The bulk of the book deals with "character armour" and "affect blocking" - the ways in which people suppress and shut down emotions by developing characteristic responses and forms of bodily rigidity. The last chapter, a case study on schizophrenia, is a masterpiece in its own right, perhaps the first example of anti-psychiatry and a forerunner of "Listen, Little Man" in Reich's angry and pointed denouncement of the stupidities of "homo normalis". For Reich, psychological normality is not at all the same thing as "mental health".

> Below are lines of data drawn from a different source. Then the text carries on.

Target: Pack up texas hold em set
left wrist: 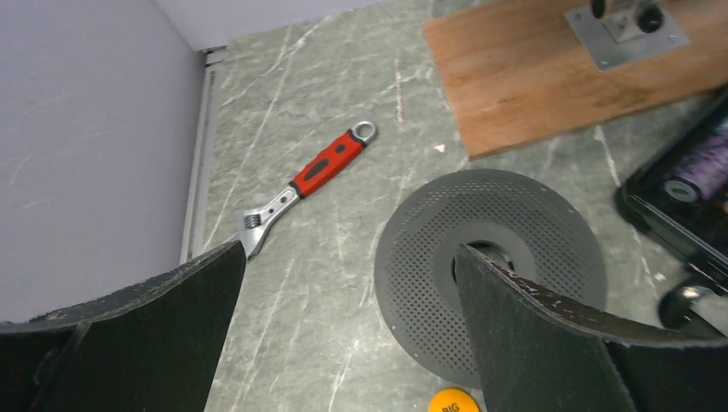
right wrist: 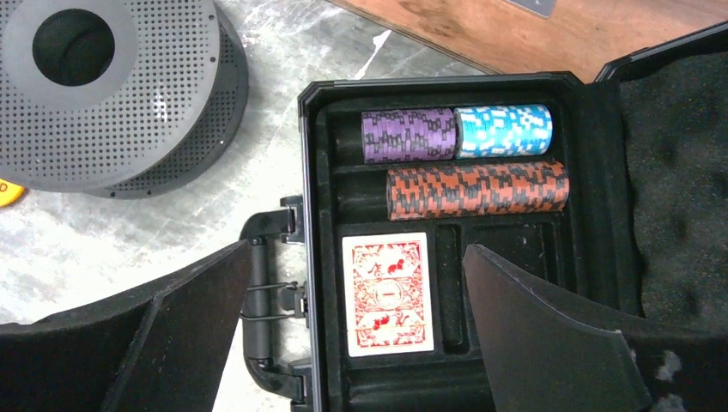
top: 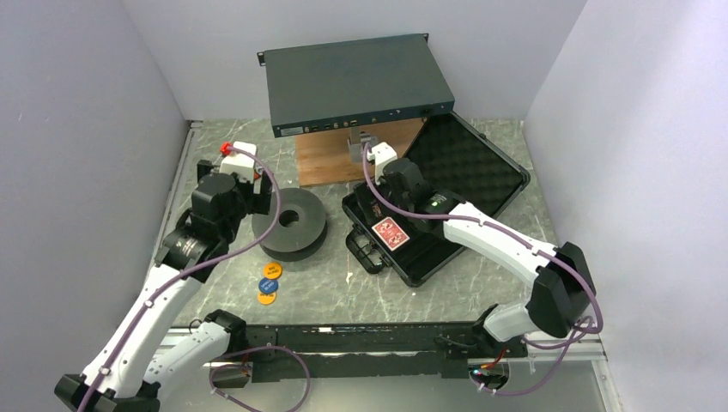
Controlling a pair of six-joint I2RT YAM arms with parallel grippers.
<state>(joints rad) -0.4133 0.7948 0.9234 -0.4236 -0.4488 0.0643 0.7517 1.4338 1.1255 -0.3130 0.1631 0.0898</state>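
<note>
Surface: a grey marbled table (top: 412, 296), walled in by pale panels on three sides.

Item 1, black case (right wrist: 319, 172): found right of centre in the top view, lying open, with its foam-lined lid (top: 468, 163) laid back toward the upper right. Three chip stacks are seen lying on their sides in the upper slots: purple (right wrist: 408, 135) and teal (right wrist: 503, 130) end to end, brown (right wrist: 477, 190) in the row below. The red-backed card deck (right wrist: 387, 293) is seated flat in the compartment under them. The slots to its right are seen bare.

Item 2, right gripper (right wrist: 356, 257): held directly over the deck with its jaws spread wide, and nothing is gripped.

Item 3, three discs, orange (top: 272, 270), blue (top: 267, 285) and yellow (top: 267, 299): left outside the case in a short column at lower left of centre, just below the dark spool (top: 289, 223).

Item 4, left gripper (left wrist: 348, 253): poised above the spool's left edge, likewise fully released and empty.

Periphery: a wooden board (top: 330, 159) and a flat metal box (top: 356, 81) at upper centre, and a red-handled wrench (left wrist: 305, 184) by the left wall.

Step in hand: the deck is judged stowed. The discs are judged outstanding, and the lid is not yet shut.

Next move: a low, shallow pinch on thin flat discs is called for, probably by the nearer left arm. A carry past the spool to a bare slot is then needed.
</note>
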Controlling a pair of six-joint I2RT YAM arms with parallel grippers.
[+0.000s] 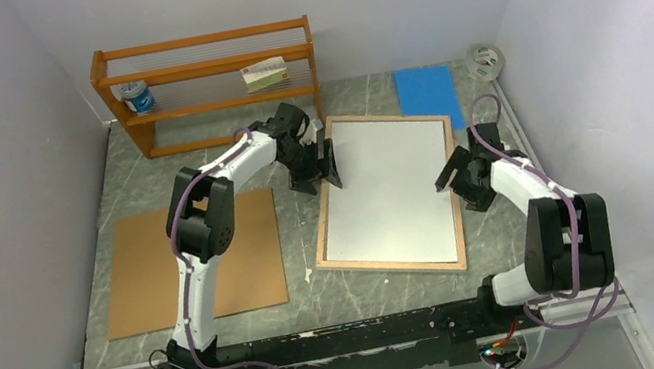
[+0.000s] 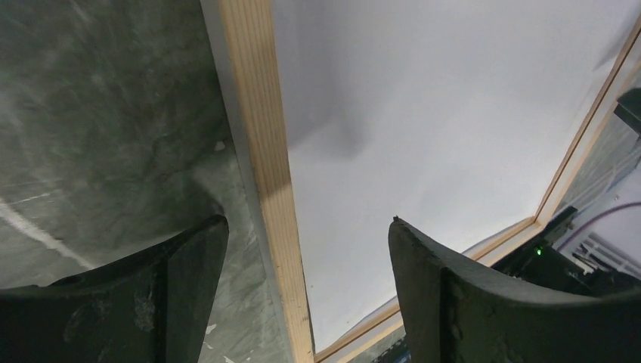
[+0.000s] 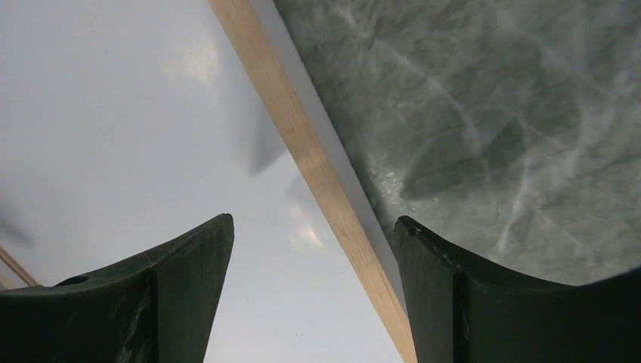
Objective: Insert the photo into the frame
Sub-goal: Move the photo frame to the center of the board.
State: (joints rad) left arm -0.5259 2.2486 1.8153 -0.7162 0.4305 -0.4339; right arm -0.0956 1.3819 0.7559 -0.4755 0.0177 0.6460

This is one of a very few theoretical books which directly engages with people's lives - you can read Reich and perhaps become aware of the character-armour you've developed yourself, the reactions of people around you and the genesis of apparently inexplicable social phenomena. In addition, Reich is a pioneer of the idea of bio-power; his analysis combines understandings of the body, the psyche and social relations in a manner unheard-of in his day. A truly magnificent book."
~ Written on 2004-01-29

"Conventional wisdom has it that the firest two-thirds of this treatise on character analysis improved psychoanalytic technique, focusing on character-based resistances rather than just on interpreting content--associations, dreams, etc. True enough, but the last third, which analysts and critics say represents Reich's slippage into maddness, is even more brilliant and farsighted. Here, Reich moves into the area of bioenergy and body-based psychotherapy. He presages some modern developments in psychotherapy, and in many respects, moves ahead of where mainstream therapy resides today. His bioenergy/therapy integration was also a forerunner of much of today's alternative mind-body and energy medicine modalities. Reich was not always the most trenchant writer, but here is writing his sharp, direct, and provocative. This is Reich's great contribution, still largely neglected."
~ Written on 1998-09-03

"This important work is sometimes heralded as a landmark in psychoanalytic literature, as Reich changed aspects of analytic technique, focusing on character structure and not just the contents of free association, dreams, memories, etc. But any analyst or psychologist familiar with this work will usually say, but he went mad in the middle, and the last third of the book is nonsense. In fact, the last third--when he focuses on new forms of body-based treatment and theories regarding bioenergy, is even more brilliant. Take a gander at this section and you may recognize a mind way ahead of his times; Reich precedes and surpasses modern day notions of biological energy medicine, body-based psychotherapy, and emotional expression in healing. While his writing is usually uneven, here it is quite sharp, clear, and consistent throughout. We still have a lot to learn from Reich."